**Work instruction**
Everything from the line holding "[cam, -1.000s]" through the last line of the data, and nothing else, should be retyped exactly, with no pictures.
....
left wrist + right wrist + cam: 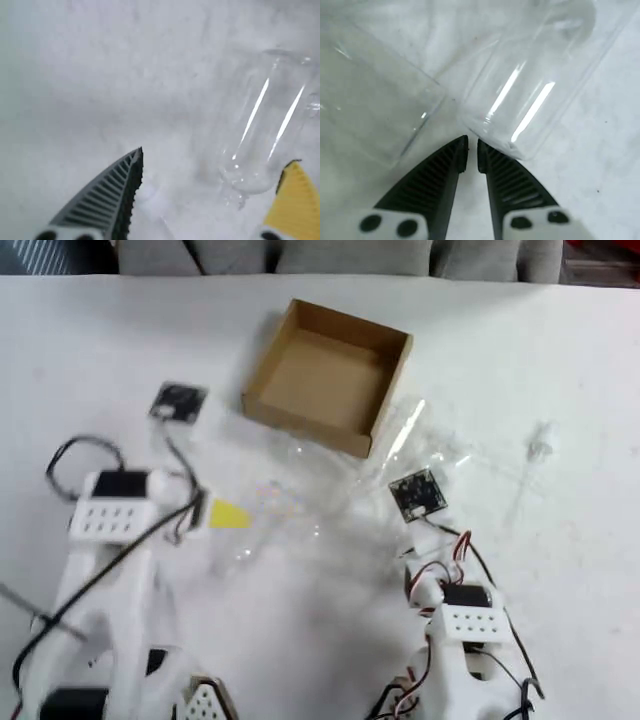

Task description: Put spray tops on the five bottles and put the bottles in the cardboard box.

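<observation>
Bottle point(270, 115) just ahead of your left end effector point(215, 165), spread wide (probably lining up a grab); right end effector point(472, 150) pinched together, empty, by another bottle point(530, 85).

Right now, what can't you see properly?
- High view: the bottles are clear on the white table, so they blur together and can't be counted.
- Left wrist view: a bottle is cut off by the picture's edge.
- Right wrist view: one bottle and another both run past the edge.
</observation>
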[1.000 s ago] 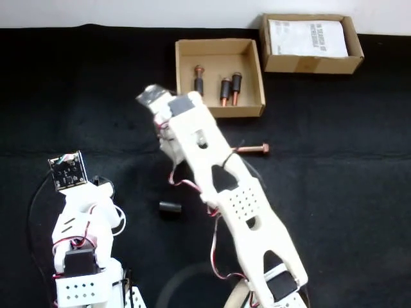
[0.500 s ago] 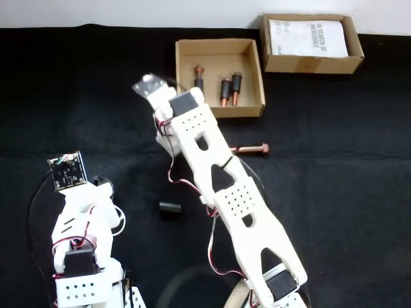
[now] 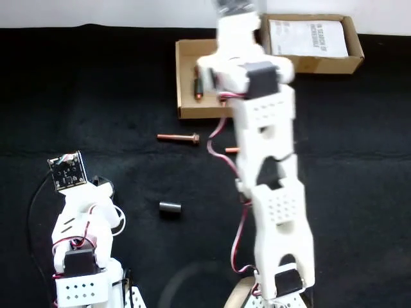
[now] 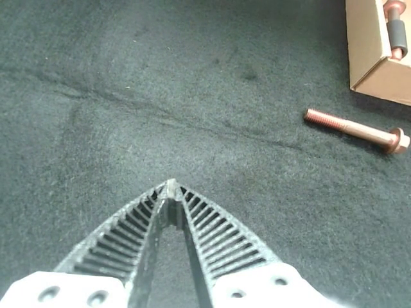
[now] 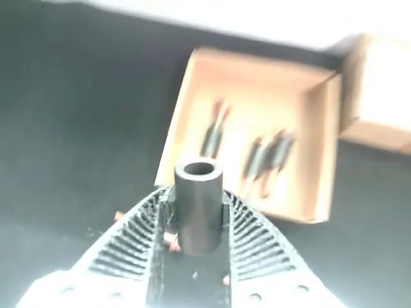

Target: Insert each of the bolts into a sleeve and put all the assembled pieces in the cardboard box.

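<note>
Three joined pieces (image 5: 215, 131) lie in the cardboard box (image 5: 257, 63) beyond the right gripper (image 5: 196, 192), whose jaws pinch a sleeve (image 5: 198, 218); a bolt (image 4: 353, 127) ahead of the left gripper's (image 4: 172, 189) closed jaws and a spare sleeve (image 3: 169, 207) are not yet joined.

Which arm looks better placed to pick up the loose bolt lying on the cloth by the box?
Probably left. The left tool is shut on nothing, with the bolt lying in its camera's sight; the right tool holds a sleeve over by the cardboard box.
</note>
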Robot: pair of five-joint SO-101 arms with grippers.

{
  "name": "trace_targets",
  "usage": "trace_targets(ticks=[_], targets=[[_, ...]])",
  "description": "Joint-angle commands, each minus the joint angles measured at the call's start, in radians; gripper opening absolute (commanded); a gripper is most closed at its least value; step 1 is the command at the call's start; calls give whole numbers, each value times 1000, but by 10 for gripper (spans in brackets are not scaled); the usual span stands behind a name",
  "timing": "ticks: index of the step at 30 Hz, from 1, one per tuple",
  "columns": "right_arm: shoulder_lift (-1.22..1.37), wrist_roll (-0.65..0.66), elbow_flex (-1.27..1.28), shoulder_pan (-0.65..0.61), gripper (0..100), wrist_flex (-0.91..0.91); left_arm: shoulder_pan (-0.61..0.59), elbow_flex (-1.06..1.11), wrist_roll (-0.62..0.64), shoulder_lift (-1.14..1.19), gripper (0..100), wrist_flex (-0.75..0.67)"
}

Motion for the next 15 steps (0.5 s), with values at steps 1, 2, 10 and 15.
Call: trace_targets(ticks=[1, 2, 10, 15], targets=[[-248, -9, 85, 61, 7, 12, -8, 19, -5, -7, 10, 0], [-305, -9, 133, 76, 7, 13, -8, 19, -25, -7, 11, 0], [-811, -9, 661, 197, 7, 13, -25, 19, -436, -7, 10, 46], [-1167, -9, 1061, 289, 7, 12, -42, 18, -491, -7, 11, 51]])
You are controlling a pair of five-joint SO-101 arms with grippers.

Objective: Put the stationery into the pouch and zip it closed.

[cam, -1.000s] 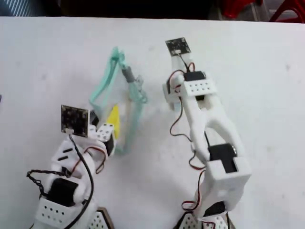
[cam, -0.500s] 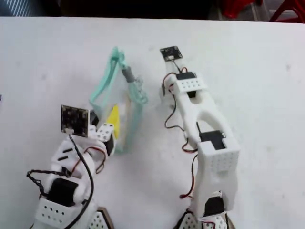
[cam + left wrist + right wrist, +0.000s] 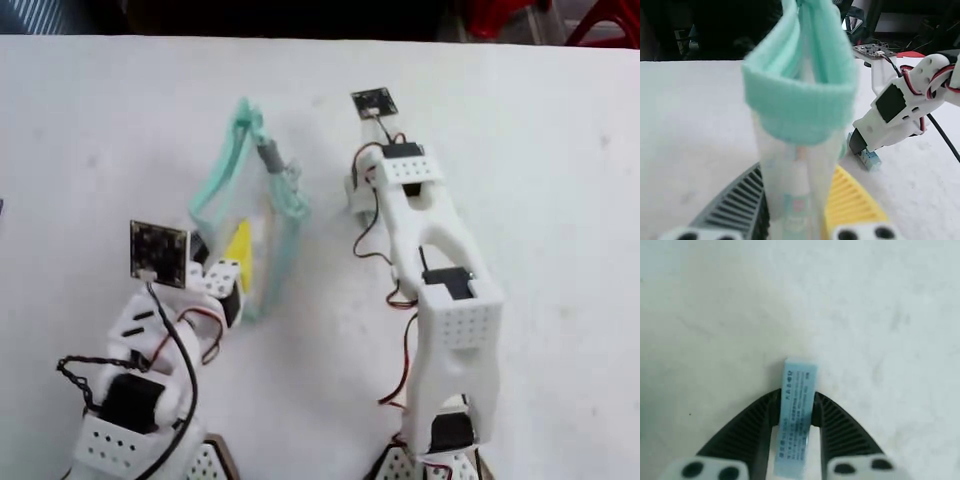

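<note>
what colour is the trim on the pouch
Mint green trim on a see-through pouch; it shows best in the left wrist view.

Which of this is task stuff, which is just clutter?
Job: pouch, clamped in left pincer; blue-labelled eraser, in right pincer.
Lying about: red furniture beyond the table's far edge.

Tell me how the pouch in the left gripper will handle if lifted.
The clear pouch with mint-green fabric trim is probably floppy: its rim folds over above the fingers of the left gripper. It is likely light, being thin see-through film. Its mouth may sag when lifted, since it lies crooked in the high view.
</note>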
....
**Solution to the problem**
[cam, -1.000s] 
[cam, -0.500s] 
[cam + left wrist + right wrist, +0.000s] 

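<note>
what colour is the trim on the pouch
Mint green trim on a see-through pouch; it shows best in the left wrist view.

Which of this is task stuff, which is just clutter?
Job: pouch, clamped in left pincer; blue-labelled eraser, in right pincer.
Lying about: red furniture beyond the table's far edge.

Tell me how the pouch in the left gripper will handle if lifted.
The clear pouch with mint-green fabric trim is probably floppy: its rim folds over above the fingers of the left gripper. It is likely light, being thin see-through film. Its mouth may sag when lifted, since it lies crooked in the high view.
</note>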

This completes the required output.